Namun, rapor Kabupaten Pesawaran tergolong minim. Dari 158 usulan awal, baru 54 yang masuk kategori Backlog Dua, dan hanya dua pasien di Pesawaran yang lolos verifikasi akhir. Merespons data yang memprihatinkan tersebut, Wagub menginstruksikan Dinkes Pesawaran untuk melakukan pelacakan dan asesmen lapangan secara lebih masif agar hak masyarakat kurang mampu tidak hangus.
Soroti Rapor Merah: Penemuan Kasus Baru di Pesawaran Baru 14 Persen
Meskipun infrastruktur fasilitas kesehatan di Provinsi Lampung telah diperkuat dengan 80 mesin Tes Cepat Molekuler (TCM) dan rencana pengadaan 13 X-Ray Portable, rapor capaian indikator TBC di Kabupaten Pesawaran dinilai masih memerlukan stimulus dan evaluasi total pada beberapa area kritis.
| Indikator Kinerja TBC Kabupaten Pesawaran (Per Mei 2026) | Capaian | Status Zona |
| Keberhasilan Pengobatan (Treatment Success Rate) | 93% | Zona Hijau |
| Investigasi Kontak Kasus TBC Paru | 53% | Zona Kuning |
| Terduga TBC Mendapat Pelayanan Sesuai Standar | 32% | Zona Kuning |
| Angka Penemuan Kasus Baru (Notification Rate) | 14% (Target: 90%) | Zona Merah |
| Pemberian Terapi Pencegahan TBC (TPT) | 2% | Zona Merah |
Rendahnya penemuan kasus baru ini berbanding lurus dengan minimnya instrumen pengawasan di tingkat akar rumput. Saat ini, kuantitas kader TBC di Pesawaran baru berjumlah 24 orang. Angka ini merupakan yang terendah di Provinsi Lampung jika dibandingkan dengan wilayah setara seperti Kota Metro yang telah membina dan menerjunkan 60 kader aktif.
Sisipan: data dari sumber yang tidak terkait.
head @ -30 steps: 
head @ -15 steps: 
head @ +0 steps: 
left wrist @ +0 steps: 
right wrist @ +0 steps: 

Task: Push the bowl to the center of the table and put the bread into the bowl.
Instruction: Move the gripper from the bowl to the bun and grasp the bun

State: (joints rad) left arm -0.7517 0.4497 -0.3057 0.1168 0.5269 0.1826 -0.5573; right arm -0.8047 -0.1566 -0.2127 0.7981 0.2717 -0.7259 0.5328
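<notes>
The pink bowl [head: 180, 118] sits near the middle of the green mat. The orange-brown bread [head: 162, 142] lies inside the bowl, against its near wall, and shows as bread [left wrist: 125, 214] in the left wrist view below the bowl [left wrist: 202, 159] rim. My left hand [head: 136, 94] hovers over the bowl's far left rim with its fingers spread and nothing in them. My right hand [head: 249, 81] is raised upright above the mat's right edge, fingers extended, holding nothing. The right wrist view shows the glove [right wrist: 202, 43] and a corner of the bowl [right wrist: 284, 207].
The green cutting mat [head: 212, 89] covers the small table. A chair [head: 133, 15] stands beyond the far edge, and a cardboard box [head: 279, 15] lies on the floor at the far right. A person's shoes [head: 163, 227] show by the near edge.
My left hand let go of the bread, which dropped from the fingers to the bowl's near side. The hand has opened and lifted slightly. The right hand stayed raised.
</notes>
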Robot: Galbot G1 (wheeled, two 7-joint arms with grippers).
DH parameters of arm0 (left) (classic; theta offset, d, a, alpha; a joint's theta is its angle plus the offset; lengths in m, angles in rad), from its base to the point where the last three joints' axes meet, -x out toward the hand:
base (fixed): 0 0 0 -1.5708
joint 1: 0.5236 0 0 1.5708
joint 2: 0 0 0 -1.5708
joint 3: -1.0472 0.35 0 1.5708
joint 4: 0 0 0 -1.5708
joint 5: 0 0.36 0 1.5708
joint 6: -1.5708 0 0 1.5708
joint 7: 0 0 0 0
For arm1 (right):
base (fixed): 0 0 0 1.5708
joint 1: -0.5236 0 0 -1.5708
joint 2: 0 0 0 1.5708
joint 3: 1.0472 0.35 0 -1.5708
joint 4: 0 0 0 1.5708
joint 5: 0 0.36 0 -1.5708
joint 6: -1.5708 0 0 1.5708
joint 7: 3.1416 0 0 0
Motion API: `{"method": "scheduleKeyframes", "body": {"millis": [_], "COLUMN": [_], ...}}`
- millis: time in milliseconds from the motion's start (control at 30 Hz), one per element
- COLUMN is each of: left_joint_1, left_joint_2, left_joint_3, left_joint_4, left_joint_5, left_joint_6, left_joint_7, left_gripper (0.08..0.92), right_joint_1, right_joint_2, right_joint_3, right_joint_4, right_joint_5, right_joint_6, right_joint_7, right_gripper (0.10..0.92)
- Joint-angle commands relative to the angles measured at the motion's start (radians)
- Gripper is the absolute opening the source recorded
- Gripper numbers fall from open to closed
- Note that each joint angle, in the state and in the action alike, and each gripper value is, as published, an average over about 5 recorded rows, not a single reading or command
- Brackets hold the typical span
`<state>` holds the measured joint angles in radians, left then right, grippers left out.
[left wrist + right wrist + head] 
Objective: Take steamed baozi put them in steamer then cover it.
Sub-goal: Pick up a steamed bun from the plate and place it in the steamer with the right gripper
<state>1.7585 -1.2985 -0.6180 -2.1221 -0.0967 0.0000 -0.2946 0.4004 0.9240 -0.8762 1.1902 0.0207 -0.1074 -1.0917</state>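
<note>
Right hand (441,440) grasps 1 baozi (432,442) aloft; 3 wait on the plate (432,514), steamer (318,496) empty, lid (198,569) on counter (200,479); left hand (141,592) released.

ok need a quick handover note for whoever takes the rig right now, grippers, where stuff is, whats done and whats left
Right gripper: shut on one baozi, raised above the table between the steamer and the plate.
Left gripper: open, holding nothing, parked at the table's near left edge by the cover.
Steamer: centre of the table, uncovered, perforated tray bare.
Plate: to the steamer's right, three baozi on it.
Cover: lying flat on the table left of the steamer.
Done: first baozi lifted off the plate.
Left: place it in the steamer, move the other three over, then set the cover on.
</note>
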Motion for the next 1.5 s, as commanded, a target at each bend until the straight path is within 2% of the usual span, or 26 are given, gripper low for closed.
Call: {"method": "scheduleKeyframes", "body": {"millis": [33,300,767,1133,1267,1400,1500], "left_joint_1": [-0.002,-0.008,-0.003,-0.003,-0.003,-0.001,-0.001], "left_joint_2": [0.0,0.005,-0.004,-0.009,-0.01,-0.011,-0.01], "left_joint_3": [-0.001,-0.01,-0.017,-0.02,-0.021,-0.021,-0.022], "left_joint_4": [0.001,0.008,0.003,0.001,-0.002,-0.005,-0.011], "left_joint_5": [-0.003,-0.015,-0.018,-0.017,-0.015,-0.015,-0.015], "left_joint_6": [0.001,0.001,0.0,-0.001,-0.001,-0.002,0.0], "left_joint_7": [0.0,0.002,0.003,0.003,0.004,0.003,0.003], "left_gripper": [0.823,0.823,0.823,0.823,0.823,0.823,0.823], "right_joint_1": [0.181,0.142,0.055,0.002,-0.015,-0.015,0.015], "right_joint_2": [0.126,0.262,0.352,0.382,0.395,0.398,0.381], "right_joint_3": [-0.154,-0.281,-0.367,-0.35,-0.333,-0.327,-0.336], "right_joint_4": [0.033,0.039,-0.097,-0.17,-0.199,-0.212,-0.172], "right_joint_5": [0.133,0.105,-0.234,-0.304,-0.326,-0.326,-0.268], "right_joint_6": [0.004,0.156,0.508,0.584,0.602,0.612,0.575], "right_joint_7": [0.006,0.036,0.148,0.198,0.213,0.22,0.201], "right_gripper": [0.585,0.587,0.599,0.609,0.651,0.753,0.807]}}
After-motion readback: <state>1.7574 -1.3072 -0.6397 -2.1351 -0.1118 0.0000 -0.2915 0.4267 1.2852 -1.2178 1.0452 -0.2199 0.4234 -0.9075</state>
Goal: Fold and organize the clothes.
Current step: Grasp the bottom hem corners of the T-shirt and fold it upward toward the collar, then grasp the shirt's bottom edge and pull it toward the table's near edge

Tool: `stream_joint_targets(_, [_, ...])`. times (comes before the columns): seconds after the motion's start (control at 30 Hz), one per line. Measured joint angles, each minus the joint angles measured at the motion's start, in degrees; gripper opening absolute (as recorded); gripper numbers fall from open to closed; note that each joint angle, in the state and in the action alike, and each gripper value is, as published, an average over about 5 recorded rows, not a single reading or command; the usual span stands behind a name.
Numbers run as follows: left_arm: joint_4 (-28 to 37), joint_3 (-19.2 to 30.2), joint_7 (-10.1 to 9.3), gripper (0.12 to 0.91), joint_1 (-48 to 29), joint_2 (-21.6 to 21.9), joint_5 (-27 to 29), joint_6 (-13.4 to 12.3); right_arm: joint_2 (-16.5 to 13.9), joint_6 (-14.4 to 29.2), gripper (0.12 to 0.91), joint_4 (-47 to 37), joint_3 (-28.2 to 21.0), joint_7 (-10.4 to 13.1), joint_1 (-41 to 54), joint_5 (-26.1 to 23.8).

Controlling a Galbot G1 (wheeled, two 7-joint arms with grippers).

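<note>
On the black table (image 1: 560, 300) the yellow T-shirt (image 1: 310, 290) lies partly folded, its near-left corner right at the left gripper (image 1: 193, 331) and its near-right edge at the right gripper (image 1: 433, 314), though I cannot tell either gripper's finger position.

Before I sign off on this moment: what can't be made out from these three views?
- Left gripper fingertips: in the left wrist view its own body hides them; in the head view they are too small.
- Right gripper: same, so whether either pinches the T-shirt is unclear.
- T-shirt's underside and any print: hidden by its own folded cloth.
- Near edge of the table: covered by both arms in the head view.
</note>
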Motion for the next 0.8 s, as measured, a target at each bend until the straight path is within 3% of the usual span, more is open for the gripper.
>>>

Enam Rekomendasi Aksi Strategis Wagub Lampung
Untuk mendongkrak performa TP2TB Kabupaten Pesawaran, Wakil Gubernur Lampung merumuskan beberapa rekomendasi taktis yang wajib segera dieksekusi:
Percepatan Regulasi: Segera memfinalisasi Rencana Aksi Daerah (RAD) penanggulangan TBC yang saat ini masih tertahan dalam proses pembahasan di Bagian Hukum Setdakab Pesawaran.
Optimalisasi Tim Multisektoral: Menggerakkan fungsi tim yang dipimpin langsung oleh Sekretaris Daerah Kabupaten Pesawaran berdasarkan SK Bupati Nomor 430 Tahun 2024 agar kerja lapangan lebih terorkestrasi.
Skrining Aktif Massal: Meningkatkan penemuan kasus baru berbasis wilayah dengan memberdayakan organisasi komunitas serta menambah jumlah kader lokal secara signifikan.
Kemitraan Satu Pintu: Mewajibkan Dinas Kesehatan memperkuat jejaring kemitraan dengan Dokter Praktik Mandiri (DPM), klinik swasta, dan rumah sakit swasta dalam sistem pelaporan satu pintu.
Integrasi Layanan KIA: Mengimplementasikan kegiatan intervensi pelayanan kesehatan TBC bagi calon pengantin (catin) dan ibu hamil guna memperkuat komitmen penyerapan anggaran jangka panjang.
Menanggapi instruksi ketat tersebut, Sekretaris Daerah Kabupaten Pesawaran menyatakan komitmen penuh jajarannya untuk segera melakukan evaluasi menyeluruh terhadap kinerja Puskesmas dan instansi vertikal terkait yang belum memenuhi target kinerja per Mei 2026. Pihaknya berjanji akan mengoordinasikan langkah taktis dan melakukan intervensi langsung agar penanganan TBC di Pesawaran dapat berjalan sinkron dengan target provinsi.
Di sisi lain, Pelaksana Tugas (Plt) Kepala Dinas Kesehatan Kabupaten Pesawaran, dr. Imelda Carolina, menjelaskan bahwa tantangan geografis Pesawaran yang mencakup 11 kecamatan dan 148 desa—dengan karakteristik wilayah pesisir dan pegunungan—memang menuntut strategi pengawasan dan mobilitas tim yang ekstra intensif di lapangan.